- [Dataset records]
►

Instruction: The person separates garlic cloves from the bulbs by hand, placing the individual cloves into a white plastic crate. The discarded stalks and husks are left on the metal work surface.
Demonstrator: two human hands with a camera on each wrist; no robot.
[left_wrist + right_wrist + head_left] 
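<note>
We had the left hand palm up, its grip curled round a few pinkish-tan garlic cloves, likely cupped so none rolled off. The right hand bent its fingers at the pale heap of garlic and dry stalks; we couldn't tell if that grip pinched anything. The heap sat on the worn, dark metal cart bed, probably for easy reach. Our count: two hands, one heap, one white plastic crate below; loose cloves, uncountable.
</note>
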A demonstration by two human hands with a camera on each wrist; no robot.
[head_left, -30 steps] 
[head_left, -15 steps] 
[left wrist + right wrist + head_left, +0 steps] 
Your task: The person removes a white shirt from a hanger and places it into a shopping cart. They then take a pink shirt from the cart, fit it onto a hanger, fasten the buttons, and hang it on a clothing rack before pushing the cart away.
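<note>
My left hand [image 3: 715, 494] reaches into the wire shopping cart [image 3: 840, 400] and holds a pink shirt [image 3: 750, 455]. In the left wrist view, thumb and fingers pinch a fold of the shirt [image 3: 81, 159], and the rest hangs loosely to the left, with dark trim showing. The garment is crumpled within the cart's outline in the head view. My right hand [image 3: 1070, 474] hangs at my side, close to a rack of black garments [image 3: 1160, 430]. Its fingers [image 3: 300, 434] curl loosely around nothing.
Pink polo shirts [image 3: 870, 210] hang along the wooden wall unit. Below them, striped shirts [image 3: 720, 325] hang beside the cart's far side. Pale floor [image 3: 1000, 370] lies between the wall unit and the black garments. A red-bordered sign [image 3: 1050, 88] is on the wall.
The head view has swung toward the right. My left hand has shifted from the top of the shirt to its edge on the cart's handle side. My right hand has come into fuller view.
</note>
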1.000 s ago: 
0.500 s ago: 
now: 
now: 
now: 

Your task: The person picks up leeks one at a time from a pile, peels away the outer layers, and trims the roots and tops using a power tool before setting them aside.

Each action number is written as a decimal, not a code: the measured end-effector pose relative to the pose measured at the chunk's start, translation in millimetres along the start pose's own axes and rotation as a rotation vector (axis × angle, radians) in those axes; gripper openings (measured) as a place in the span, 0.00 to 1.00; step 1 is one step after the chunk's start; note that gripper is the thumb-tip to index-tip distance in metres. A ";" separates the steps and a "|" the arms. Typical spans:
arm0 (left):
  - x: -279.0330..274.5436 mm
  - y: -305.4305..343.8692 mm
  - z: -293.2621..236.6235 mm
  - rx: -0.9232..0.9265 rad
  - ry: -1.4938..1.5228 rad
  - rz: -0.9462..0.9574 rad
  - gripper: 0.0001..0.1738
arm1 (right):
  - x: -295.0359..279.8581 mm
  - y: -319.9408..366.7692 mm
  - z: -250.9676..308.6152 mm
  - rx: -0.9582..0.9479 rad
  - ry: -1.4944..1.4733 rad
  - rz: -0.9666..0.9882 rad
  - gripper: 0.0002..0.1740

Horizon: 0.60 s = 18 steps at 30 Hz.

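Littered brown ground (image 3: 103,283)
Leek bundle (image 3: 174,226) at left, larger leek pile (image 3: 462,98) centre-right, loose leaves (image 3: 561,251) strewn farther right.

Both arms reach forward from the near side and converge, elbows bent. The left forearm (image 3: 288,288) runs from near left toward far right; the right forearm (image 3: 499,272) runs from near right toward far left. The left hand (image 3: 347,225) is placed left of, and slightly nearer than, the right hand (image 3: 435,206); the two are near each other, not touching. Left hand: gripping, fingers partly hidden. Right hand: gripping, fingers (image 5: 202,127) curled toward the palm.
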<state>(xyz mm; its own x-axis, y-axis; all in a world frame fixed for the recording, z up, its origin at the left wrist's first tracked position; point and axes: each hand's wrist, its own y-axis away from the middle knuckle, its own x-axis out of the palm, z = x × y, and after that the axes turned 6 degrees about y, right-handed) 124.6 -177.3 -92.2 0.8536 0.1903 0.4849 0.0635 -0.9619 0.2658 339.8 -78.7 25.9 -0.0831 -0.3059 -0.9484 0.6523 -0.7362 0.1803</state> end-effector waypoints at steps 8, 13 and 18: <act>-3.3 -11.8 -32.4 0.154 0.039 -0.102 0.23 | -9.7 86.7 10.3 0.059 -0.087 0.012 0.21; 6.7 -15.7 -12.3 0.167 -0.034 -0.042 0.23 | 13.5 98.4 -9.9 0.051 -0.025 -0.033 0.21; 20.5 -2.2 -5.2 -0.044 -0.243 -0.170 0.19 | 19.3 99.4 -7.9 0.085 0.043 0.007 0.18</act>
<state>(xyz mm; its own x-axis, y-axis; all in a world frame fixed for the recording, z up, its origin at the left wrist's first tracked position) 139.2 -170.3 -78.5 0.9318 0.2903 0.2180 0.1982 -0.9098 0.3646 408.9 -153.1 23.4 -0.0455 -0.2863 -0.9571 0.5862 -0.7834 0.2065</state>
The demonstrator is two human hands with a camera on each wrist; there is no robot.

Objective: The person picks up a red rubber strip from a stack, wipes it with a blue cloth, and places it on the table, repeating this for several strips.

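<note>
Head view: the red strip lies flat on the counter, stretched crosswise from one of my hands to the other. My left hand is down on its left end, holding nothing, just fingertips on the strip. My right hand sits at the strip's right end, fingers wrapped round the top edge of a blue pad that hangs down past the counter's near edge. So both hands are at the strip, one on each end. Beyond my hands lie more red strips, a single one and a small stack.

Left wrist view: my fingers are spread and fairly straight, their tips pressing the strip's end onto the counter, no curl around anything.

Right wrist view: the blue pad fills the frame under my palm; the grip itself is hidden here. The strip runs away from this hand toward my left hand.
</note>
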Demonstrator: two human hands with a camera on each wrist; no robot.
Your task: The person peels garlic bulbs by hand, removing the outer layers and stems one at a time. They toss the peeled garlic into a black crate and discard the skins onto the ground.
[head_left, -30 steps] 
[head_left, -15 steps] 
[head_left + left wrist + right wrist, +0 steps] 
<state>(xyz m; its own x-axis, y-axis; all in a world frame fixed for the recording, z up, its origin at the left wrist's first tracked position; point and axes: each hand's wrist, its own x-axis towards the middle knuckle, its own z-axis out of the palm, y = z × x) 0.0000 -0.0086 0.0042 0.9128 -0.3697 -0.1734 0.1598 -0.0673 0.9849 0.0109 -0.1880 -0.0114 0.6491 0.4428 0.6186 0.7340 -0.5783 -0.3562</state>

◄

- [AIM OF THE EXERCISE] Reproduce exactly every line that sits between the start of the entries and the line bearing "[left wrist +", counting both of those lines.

- [OUTPUT FOR THIS EXERCISE]
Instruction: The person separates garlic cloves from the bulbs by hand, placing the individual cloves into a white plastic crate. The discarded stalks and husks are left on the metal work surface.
Demonstrator: two human hands with a camera on each wrist; no robot.
[left_wrist + right_wrist + head_left] 
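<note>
We had the left hand palm up, its grip curled round a few pinkish-tan garlic cloves, likely cupped so none rolled off. The right hand bent its fingers at the pale heap of garlic and dry stalks; we couldn't tell if that grip pinched anything. The heap sat on the worn, dark metal cart bed, probably for easy reach. Our count: two hands, one heap, one white plastic crate below; loose cloves, uncountable.
</note>
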A demonstration by two human hands with a camera on each wrist; no robot.
[head_left, -30 steps] 
[head_left, -15 steps] 
[left wrist + right wrist + head_left, +0 steps] 

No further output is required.